Institutional investors have for the most part resisted actively managed exchange traded funds since they came to market five years ago. What will it take to convince pension funds, endowments and other large institutional investors to use active ETFs?

The possibility of front running, or cherry picking, is what concerns institutional investors the most. Ari Weinberg for Pensions & Investments reports that larger investors would have to look at ETFs from a different angle if they are to use active ETFs in their strategies. Currently, ETFs are used by hedge funds and the like for manager transitions and liquidity.

“Is there a way to protect portfolio management while providing enough transparency so that market makers can make efficient markets?” asked Michael Mundt, who left the SEC in 2011 after almost 14 years. During his tenure as a regulator, he helped draft the active ETF concept release in 2001 as well as the 2008 ETF rule proposal and oversaw the office approving exemptive relief.

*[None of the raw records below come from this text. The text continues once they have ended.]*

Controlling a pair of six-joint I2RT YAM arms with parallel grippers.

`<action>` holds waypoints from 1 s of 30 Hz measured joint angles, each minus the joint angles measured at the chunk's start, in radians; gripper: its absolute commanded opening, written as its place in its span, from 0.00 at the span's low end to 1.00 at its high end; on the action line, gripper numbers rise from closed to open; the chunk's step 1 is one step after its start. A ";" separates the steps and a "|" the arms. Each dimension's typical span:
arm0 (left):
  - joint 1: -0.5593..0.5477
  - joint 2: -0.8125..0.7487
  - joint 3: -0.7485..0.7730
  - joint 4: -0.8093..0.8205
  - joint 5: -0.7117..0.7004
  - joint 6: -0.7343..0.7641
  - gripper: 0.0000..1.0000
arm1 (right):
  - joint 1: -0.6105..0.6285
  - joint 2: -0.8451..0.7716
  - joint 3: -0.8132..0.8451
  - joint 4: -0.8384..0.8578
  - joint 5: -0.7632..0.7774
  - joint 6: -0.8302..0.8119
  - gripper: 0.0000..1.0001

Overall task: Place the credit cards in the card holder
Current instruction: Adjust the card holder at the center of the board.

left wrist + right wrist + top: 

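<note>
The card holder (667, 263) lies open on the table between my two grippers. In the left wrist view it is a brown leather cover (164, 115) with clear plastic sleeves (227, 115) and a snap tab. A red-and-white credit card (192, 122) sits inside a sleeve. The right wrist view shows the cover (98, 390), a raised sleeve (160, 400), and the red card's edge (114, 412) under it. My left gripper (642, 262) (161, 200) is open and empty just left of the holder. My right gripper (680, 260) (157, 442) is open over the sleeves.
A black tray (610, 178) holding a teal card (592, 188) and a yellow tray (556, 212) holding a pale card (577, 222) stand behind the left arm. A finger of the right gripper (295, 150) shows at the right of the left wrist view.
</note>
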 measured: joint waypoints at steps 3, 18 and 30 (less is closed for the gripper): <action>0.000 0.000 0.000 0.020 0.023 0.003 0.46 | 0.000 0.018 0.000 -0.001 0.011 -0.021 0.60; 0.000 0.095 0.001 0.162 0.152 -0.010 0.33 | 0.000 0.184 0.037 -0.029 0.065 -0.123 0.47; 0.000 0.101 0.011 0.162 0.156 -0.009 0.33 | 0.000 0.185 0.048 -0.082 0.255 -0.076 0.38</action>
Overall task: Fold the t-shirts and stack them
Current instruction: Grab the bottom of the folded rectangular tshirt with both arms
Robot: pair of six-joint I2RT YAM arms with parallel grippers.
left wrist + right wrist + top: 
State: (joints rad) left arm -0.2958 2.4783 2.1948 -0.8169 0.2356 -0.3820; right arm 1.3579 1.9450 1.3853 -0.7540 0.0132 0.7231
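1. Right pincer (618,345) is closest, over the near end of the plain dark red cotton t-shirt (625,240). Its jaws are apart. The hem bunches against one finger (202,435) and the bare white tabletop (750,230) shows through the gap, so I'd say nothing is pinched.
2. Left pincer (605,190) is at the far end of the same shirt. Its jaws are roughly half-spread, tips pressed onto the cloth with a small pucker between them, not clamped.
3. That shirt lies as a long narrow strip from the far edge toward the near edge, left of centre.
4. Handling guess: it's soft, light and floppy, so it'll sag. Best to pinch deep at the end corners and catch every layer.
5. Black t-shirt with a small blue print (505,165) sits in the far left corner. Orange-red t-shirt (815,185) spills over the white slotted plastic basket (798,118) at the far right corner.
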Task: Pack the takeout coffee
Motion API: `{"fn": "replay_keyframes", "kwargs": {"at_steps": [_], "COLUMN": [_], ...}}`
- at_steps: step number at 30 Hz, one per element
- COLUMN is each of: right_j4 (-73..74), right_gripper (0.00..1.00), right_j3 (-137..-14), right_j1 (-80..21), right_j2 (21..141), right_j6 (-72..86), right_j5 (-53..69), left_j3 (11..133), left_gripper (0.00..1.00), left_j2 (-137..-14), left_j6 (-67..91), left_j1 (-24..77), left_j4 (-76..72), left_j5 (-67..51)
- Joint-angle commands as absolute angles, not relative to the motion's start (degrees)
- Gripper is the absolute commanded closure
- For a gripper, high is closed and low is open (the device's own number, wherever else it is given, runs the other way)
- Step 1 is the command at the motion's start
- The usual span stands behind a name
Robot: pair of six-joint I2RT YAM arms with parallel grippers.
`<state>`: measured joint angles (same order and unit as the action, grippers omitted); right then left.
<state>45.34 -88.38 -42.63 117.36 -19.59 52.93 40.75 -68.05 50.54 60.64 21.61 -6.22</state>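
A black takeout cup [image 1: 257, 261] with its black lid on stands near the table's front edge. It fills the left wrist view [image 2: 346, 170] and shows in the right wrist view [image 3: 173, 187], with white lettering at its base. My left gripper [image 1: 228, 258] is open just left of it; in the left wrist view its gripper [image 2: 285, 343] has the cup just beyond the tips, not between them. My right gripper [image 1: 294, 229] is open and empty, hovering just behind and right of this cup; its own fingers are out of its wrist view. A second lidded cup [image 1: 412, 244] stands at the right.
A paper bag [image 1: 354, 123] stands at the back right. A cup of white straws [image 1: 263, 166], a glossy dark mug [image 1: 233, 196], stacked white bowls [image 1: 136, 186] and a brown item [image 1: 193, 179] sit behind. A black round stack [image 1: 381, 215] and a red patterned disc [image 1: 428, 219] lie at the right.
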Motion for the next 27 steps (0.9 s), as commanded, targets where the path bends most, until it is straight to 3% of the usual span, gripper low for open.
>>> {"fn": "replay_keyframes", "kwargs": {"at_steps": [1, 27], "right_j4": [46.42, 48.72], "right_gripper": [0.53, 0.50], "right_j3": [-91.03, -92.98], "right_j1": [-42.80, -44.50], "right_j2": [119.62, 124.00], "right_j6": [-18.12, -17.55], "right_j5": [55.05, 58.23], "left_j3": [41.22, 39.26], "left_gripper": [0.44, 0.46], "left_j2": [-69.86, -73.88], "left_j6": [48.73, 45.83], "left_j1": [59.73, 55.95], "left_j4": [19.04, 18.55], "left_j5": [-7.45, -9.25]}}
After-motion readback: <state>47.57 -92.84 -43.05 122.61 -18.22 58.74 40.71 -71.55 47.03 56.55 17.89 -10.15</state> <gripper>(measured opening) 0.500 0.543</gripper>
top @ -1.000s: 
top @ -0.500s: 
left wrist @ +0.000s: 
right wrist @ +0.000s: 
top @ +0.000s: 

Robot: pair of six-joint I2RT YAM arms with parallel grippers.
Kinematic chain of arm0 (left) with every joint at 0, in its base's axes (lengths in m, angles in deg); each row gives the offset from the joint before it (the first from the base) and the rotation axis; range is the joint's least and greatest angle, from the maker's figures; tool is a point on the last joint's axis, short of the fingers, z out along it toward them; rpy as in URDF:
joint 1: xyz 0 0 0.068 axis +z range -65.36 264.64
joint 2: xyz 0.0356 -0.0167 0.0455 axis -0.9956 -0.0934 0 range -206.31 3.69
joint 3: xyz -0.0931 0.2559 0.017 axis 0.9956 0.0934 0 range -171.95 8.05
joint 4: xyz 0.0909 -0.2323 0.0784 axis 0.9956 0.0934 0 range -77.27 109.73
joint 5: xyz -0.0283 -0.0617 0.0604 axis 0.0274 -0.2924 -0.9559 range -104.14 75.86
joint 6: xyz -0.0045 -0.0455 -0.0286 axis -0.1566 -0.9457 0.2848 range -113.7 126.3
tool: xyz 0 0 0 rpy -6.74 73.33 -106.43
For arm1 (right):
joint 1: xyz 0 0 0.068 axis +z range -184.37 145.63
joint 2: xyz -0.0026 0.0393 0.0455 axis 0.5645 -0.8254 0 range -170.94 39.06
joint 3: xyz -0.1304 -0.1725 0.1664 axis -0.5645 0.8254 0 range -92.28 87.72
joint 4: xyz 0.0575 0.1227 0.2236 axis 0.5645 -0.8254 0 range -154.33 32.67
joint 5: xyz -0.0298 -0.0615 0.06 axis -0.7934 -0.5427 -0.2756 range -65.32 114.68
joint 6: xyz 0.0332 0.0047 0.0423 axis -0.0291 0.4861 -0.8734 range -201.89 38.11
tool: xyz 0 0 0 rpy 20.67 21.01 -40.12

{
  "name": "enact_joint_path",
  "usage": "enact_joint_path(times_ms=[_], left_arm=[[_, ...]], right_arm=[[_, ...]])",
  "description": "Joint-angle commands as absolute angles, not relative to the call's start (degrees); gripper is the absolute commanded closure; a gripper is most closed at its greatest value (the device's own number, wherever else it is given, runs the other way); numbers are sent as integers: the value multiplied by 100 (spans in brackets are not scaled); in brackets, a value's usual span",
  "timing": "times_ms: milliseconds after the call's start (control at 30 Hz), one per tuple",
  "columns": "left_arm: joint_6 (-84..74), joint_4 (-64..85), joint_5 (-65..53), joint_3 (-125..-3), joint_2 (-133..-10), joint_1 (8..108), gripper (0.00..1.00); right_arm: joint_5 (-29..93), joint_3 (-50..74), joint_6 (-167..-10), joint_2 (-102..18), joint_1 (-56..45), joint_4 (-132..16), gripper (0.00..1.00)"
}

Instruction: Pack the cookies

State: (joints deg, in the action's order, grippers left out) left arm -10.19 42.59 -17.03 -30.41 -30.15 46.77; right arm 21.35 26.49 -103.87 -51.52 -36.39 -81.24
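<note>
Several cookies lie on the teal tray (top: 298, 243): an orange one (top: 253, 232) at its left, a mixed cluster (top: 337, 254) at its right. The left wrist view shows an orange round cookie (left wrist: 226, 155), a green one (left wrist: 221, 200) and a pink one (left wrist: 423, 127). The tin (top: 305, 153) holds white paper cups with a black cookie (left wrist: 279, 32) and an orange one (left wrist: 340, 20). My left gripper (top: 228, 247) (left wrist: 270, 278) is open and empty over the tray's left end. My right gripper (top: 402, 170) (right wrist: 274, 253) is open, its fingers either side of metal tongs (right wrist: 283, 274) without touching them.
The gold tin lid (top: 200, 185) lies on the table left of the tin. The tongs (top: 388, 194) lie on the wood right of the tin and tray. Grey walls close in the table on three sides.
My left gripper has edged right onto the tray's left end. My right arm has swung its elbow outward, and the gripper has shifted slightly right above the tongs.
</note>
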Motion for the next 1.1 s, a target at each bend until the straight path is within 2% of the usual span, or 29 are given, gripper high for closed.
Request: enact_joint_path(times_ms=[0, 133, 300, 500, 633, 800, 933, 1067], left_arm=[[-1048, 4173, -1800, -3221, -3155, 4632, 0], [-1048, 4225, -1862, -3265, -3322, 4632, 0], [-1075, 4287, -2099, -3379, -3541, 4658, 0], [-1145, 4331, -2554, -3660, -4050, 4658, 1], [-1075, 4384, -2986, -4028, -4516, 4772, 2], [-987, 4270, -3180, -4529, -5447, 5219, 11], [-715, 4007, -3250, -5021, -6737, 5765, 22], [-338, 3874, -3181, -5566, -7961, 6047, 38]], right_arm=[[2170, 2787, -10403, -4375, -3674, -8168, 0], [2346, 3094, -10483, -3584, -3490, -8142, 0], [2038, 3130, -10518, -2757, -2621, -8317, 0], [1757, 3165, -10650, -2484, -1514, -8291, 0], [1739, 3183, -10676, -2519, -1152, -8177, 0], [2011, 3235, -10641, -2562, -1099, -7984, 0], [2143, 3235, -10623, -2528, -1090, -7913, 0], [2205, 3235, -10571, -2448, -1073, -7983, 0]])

There are about 56 active ETFs trading, and of those, the top four by assets are from the fixed income sector. Actively managed equity ETFs have been a harder sell to both individual and institutional investors, according to the P&I report.

The faster regulatory process that has been suggested by BlackRock to the Securities and Exchange Commission could enhance the active ETF. The ETF manager has suggested that non-transparent ETFs be put on a different path through the approval process.

The idea is to keep ETF intraday pricing fair for all market participants while moving disclosure to quarterly from daily, the current requirement for active ETFs. The filing has yet been officially noticed by the SEC.

Another step toward bringing higher asset levels to active ETFs involves the ongoing reform for the $2.65 trillion money market mutual funds. Weinberg reports that Onur Erzan, a New York-based partner at McKinsey & Co. and lead author of “The Second Act Begins for ETFs,” sees the discussion of floating net asset value for money-market funds as a half-step to ETF conversion and intraday liquidity.

“There will be focused opportunities where active ETFs make sense,” said Shundrawn Thomas, Chicago-based managing director of Northern Trust’s ETF group, FlexShares, but issuers will have to “really clarify the value proposition.” Several advantages of passive ETFs, such as transparency, liquidity and total cost of ownership, do not necessarily translate to active strategies.

Tisha Guerrero contributed to this article.